# TRY IT
Repeat the data exactly, leaving out any image.

|---|

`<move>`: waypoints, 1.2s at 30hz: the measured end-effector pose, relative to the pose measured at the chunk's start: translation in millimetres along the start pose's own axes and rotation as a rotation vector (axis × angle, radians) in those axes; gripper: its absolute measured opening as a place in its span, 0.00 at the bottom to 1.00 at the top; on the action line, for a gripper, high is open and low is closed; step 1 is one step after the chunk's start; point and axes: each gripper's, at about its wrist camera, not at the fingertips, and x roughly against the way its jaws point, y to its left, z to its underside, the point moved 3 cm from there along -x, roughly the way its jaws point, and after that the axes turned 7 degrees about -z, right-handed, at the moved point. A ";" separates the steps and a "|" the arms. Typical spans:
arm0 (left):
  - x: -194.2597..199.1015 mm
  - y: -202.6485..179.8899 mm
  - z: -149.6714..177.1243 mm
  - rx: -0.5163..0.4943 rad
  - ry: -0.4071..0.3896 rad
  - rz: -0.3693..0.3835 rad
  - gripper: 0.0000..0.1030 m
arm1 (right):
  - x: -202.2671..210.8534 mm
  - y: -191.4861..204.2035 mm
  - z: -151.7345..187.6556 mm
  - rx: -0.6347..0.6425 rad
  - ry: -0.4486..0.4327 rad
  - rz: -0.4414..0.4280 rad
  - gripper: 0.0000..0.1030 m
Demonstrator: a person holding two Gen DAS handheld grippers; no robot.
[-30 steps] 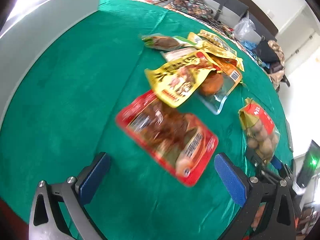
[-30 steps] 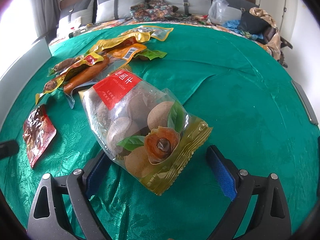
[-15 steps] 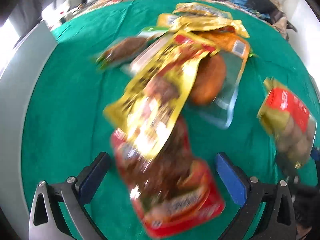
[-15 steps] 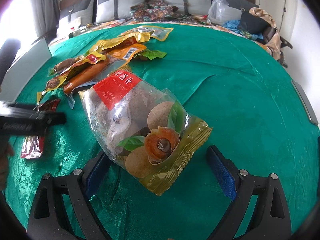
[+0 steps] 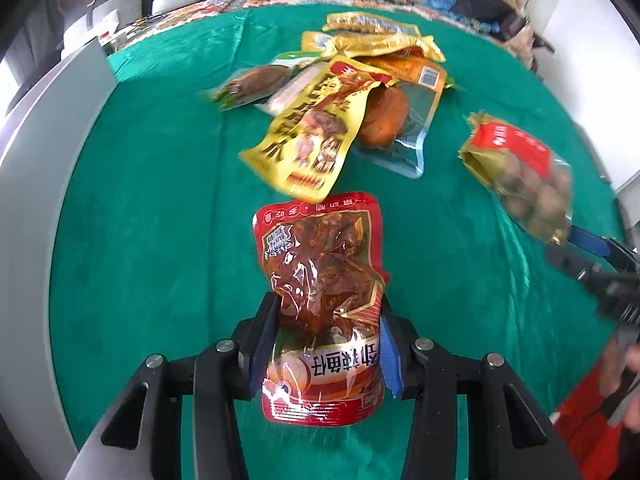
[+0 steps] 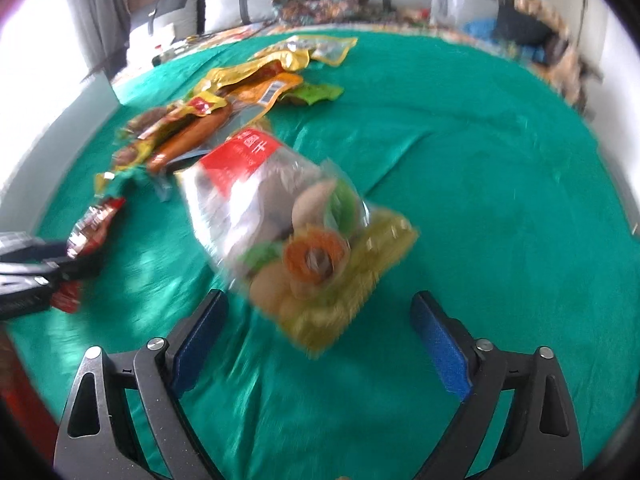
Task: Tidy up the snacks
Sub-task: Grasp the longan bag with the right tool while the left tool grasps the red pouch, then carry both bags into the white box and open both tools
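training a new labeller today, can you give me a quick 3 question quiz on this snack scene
1. True or false: the left gripper is closed on the red pouch.
2. Which of these lies ahead of the right gripper's open jaws? A) a clear bag of round brown snacks with a red label B) a soda can C) a banana
3. What colour is the cloth under the snacks?

Key: 1 true, its jaws have just been closing and the pads now press the pouch's sides; 2 A, the clear bag; 3 green.
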 end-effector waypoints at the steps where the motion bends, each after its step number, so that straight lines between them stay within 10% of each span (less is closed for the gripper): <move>1: 8.0 5.6 4.5 0.005 -0.016 0.012 0.43 | 7.5 -3.0 1.2 -0.043 0.012 -0.047 0.92; 6: 42.7 19.6 17.6 0.022 -0.092 0.058 0.43 | 48.6 14.6 -33.2 0.035 -0.006 -0.095 0.92; 13: 104.6 66.8 12.9 0.097 -0.205 0.088 0.44 | -29.7 70.9 -75.1 0.486 0.366 0.066 0.91; 15: 124.2 93.1 19.6 0.135 -0.236 0.078 0.44 | -37.9 67.8 -75.5 0.496 0.419 0.100 0.83; 16: 130.3 102.3 22.1 0.149 -0.245 0.075 0.44 | -34.0 64.6 -79.0 0.462 0.414 0.105 0.58; 19: 156.4 150.0 32.7 0.213 -0.278 0.057 0.44 | -11.7 51.2 -87.4 0.337 0.372 0.083 0.55; 24: 178.2 236.7 44.0 0.329 -0.297 -0.048 0.44 | 47.9 97.1 -105.3 0.246 0.261 -0.083 0.54; 32: 149.7 348.4 70.2 0.429 -0.151 -0.313 0.55 | 81.1 354.8 -139.1 0.315 0.201 -0.629 0.55; 36: 129.9 368.4 85.4 0.478 -0.087 -0.366 0.70 | 44.6 448.1 -134.5 0.365 0.220 -0.677 0.63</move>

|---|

# EXERCISE ANSWER
`<move>`: waypoints, 1.2s at 30hz: the measured end-effector pose, relative to the pose measured at the chunk's start: translation in millimetres along the start pose's own axes and rotation as a rotation vector (axis × angle, radians) in those axes; gripper: its absolute measured opening as a place in its span, 0.00 at the bottom to 1.00 at the top; on the action line, for a gripper, high is open and low is closed; step 1 is one step after the chunk's start; point and axes: each gripper's, at about its wrist camera, not at the fingertips, and x roughly against the way its jaws point, y to its left, z to its underside, the point moved 3 cm from there along -x, roughly the way its jaws point, and after that the axes turned 7 degrees about -z, right-handed, at the moved point. A ";" separates the steps and a "|" the arms. Typical spans:
arm0 (left):
  - x: -194.2597..199.1015 mm
  - y: -202.6485..179.8899 mm
  - z: -149.6714..177.1243 mm
  - rx: -0.5163..0.4943 rad
  - ry: -0.4071..0.3896 rad
  - rz: -0.3693..0.3835 rad
  - gripper: 0.0000..0.1030 m
arm1 (right):
  - x: -202.2671..210.8534 mm
  - y: -191.4861..204.2035 mm
  - z: -151.7345..187.6556 mm
  - rx: -0.6347..0.6425 rad
  - ry: -0.4486..0.4327 rad
  - rz: -0.4414..0.4280 rad
  - gripper: 0.0000..0.1030 m
Demonstrator: a person holding two Gen DAS handheld grippers; no robot.
[-30 steps] 
[-30 steps] 
[-15 steps] 
[-15 steps] 
[+0 steps] 
[+0 steps] 
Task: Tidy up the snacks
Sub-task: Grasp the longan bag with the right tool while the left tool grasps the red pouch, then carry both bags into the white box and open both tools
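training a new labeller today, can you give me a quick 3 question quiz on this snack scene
1. True or false: the left gripper is closed on the red pouch.
2. Which of these lies ahead of the right gripper's open jaws? A) a clear bag of round brown snacks with a red label B) a soda can C) a banana
3. What colour is the cloth under the snacks?

Key: 1 true, its jaws have just been closing and the pads now press the pouch's sides; 2 A, the clear bag; 3 green.
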 end-effector waypoints at the steps where the motion bends, each after its step number, so that straight lines between them stay within 10% of each span (less is closed for the gripper): <move>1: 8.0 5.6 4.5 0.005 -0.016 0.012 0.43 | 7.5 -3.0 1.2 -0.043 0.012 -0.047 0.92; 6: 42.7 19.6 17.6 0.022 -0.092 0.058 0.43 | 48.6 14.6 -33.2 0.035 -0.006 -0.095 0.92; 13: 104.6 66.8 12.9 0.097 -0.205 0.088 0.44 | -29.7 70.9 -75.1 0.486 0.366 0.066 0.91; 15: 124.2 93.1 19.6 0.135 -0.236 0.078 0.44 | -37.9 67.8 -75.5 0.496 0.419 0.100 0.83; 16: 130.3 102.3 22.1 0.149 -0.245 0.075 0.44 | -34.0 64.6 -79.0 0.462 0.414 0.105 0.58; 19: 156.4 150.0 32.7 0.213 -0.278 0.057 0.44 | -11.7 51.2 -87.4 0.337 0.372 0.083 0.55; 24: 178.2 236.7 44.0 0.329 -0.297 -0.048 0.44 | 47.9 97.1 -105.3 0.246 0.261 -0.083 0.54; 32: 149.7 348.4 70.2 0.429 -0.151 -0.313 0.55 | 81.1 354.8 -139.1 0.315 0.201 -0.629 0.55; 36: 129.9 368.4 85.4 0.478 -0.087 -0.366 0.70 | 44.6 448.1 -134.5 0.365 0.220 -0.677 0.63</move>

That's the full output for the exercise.